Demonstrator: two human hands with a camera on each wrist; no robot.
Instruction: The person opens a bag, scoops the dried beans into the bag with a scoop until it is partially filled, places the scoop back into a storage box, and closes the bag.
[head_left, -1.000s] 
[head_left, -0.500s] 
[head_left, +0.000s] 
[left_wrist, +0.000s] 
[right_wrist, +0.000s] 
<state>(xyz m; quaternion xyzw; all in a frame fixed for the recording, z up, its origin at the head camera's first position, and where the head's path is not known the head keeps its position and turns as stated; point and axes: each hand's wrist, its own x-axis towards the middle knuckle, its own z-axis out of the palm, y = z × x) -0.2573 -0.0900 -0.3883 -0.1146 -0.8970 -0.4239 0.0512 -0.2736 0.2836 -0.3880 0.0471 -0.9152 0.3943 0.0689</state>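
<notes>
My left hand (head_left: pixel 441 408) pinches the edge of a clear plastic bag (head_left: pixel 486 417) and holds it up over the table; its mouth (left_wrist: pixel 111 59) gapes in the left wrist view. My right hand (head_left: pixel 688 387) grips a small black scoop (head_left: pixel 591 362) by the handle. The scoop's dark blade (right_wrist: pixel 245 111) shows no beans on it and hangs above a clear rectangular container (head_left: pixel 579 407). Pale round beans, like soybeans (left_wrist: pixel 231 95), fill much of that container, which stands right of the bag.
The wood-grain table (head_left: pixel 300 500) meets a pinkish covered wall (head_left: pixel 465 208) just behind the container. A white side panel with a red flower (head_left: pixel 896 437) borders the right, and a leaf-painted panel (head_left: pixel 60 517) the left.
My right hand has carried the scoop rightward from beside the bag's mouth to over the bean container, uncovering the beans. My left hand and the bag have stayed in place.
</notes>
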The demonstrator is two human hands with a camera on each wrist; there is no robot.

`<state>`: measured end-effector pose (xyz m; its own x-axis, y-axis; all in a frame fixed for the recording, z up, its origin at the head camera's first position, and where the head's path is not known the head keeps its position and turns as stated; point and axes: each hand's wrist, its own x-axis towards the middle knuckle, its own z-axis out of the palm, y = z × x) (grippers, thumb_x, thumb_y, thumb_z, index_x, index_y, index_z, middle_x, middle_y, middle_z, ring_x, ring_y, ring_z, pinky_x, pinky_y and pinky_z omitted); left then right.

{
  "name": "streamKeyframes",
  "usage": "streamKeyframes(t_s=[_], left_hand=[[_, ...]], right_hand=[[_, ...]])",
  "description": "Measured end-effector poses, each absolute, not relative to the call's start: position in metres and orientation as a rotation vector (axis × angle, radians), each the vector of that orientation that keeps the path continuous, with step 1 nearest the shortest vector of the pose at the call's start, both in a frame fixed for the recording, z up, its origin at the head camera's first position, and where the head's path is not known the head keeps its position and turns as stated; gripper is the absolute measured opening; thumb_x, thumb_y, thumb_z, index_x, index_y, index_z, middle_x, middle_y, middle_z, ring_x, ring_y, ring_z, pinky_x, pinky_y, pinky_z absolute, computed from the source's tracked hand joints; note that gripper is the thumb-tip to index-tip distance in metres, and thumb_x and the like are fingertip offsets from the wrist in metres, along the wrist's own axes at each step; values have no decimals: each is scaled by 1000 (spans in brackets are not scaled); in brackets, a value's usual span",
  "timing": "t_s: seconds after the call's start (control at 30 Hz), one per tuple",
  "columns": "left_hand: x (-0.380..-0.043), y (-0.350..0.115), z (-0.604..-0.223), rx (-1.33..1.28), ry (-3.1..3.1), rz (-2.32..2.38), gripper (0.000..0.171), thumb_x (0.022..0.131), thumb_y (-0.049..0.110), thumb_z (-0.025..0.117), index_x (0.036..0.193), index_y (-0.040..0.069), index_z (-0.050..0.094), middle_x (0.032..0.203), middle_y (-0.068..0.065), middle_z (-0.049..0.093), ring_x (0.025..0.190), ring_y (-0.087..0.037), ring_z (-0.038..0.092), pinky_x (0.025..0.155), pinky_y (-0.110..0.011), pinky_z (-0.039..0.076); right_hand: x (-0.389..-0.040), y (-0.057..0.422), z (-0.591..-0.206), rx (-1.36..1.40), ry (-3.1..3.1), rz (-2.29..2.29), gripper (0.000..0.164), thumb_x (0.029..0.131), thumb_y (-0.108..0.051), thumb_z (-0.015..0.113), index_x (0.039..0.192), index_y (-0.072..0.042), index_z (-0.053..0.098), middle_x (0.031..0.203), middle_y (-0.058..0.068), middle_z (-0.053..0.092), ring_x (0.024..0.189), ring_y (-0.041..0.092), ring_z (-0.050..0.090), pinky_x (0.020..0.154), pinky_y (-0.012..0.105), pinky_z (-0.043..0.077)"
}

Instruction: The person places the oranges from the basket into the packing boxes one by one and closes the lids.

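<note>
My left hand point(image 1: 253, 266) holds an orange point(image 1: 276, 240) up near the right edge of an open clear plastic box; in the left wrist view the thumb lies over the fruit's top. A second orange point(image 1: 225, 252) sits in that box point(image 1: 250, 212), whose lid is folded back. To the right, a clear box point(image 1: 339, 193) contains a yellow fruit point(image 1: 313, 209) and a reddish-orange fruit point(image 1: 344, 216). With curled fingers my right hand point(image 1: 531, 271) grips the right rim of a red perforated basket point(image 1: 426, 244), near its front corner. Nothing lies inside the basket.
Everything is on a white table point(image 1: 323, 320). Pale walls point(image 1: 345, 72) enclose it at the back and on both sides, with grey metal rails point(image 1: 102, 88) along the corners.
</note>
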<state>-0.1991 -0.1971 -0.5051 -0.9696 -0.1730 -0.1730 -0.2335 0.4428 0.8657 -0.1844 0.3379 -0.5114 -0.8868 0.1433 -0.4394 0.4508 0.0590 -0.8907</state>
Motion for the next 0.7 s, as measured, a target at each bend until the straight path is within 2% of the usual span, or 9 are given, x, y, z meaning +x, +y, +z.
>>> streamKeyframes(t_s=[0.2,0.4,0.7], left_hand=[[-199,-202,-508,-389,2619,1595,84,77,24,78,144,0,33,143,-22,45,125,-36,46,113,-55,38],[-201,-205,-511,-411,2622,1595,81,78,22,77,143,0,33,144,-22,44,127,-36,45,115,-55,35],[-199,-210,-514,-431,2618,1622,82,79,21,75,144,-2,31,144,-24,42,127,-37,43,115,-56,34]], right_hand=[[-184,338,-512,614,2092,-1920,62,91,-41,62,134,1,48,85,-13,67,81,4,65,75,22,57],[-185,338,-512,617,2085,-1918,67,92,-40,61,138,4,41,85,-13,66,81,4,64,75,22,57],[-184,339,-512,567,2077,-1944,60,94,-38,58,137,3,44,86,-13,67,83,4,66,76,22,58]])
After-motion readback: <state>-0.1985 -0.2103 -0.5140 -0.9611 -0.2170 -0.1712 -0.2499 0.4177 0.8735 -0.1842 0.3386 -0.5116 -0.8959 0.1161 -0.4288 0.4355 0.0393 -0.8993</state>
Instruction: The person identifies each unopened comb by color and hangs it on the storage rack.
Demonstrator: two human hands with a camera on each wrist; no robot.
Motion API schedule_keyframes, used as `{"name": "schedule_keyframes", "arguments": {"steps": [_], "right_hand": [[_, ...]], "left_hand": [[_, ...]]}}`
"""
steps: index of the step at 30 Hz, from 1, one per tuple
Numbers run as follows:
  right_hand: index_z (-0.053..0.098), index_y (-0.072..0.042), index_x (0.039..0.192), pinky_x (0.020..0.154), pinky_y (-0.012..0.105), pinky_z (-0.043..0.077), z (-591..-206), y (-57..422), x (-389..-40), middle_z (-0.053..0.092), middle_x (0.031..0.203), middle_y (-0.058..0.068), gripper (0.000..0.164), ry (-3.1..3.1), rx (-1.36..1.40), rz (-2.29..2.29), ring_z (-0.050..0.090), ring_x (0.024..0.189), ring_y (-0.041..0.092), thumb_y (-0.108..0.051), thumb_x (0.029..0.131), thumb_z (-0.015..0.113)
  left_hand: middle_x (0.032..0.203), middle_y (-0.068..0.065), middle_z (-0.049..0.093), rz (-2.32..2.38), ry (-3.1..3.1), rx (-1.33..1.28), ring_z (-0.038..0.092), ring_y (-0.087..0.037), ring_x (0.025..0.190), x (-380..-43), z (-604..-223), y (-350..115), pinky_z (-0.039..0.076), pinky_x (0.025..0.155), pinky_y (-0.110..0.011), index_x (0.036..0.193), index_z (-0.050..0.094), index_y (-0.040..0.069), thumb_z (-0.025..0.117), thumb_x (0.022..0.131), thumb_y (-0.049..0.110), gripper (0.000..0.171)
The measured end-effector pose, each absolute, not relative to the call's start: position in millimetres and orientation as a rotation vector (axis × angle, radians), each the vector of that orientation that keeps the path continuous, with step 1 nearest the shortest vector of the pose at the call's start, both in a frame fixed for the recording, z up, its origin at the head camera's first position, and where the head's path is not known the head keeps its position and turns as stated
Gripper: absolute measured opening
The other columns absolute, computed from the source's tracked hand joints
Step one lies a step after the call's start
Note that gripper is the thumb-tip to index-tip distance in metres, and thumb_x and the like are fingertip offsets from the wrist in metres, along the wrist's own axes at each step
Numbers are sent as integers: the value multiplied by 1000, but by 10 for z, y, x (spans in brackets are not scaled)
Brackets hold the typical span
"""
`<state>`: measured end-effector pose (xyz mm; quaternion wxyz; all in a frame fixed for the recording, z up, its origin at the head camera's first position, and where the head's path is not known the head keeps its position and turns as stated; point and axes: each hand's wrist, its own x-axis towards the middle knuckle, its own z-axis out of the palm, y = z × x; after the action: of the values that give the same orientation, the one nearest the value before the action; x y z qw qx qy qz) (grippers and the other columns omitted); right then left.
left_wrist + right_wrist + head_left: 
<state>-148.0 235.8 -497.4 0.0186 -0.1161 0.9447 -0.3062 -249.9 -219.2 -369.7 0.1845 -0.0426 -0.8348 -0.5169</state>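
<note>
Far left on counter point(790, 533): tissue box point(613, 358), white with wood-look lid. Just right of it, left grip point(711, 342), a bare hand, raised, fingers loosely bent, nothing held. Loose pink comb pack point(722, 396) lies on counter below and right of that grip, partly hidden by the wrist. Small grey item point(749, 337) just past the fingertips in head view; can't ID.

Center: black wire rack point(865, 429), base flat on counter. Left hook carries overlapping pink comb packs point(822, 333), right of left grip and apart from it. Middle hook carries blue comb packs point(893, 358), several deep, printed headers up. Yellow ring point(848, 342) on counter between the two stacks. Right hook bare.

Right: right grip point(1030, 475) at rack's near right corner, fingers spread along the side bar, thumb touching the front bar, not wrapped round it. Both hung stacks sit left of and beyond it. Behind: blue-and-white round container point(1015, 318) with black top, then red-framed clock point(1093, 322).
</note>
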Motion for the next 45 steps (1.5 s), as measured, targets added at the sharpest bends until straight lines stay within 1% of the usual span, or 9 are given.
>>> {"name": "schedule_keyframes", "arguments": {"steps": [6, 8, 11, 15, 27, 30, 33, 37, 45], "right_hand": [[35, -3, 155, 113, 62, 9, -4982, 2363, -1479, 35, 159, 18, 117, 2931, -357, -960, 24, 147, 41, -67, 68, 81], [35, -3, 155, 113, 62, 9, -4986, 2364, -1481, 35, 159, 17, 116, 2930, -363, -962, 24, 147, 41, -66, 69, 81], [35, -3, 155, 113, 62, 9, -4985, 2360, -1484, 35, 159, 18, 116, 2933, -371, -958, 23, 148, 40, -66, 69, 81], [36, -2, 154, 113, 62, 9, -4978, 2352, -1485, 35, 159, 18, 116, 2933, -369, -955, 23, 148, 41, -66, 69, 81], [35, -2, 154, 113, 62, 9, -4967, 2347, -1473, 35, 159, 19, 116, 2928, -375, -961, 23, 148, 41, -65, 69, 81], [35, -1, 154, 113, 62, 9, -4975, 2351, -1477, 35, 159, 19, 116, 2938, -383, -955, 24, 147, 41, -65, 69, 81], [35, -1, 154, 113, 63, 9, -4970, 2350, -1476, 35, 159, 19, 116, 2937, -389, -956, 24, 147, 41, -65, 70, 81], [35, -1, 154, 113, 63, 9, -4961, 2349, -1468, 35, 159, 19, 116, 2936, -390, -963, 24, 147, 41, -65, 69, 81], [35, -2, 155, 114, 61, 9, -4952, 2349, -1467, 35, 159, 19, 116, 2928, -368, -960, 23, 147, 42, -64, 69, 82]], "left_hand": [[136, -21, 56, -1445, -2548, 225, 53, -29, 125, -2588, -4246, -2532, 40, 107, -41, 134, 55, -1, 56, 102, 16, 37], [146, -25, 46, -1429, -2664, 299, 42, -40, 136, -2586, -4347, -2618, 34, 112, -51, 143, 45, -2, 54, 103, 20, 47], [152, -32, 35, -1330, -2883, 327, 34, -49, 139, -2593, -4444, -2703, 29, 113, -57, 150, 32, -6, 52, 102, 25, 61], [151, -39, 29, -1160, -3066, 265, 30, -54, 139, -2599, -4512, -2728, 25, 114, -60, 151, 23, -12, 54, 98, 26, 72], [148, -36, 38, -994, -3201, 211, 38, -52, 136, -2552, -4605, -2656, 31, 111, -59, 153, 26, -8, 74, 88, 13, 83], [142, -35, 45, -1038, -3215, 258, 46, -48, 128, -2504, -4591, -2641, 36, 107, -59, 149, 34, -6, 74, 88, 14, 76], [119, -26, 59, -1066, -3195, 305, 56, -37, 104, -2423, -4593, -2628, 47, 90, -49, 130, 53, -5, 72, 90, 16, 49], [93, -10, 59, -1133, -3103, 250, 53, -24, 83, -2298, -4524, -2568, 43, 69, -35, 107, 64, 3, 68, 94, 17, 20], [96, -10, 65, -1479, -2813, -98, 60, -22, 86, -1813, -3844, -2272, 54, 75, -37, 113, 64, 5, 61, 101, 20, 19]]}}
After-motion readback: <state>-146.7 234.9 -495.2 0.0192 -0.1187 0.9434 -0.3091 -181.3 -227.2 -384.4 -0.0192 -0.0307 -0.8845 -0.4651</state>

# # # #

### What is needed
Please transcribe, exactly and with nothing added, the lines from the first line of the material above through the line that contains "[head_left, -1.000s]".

### Result below
Demonstrator: two human hands with a camera on each wrist; no robot.
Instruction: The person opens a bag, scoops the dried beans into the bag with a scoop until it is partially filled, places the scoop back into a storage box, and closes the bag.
[head_left, -1.000s] 

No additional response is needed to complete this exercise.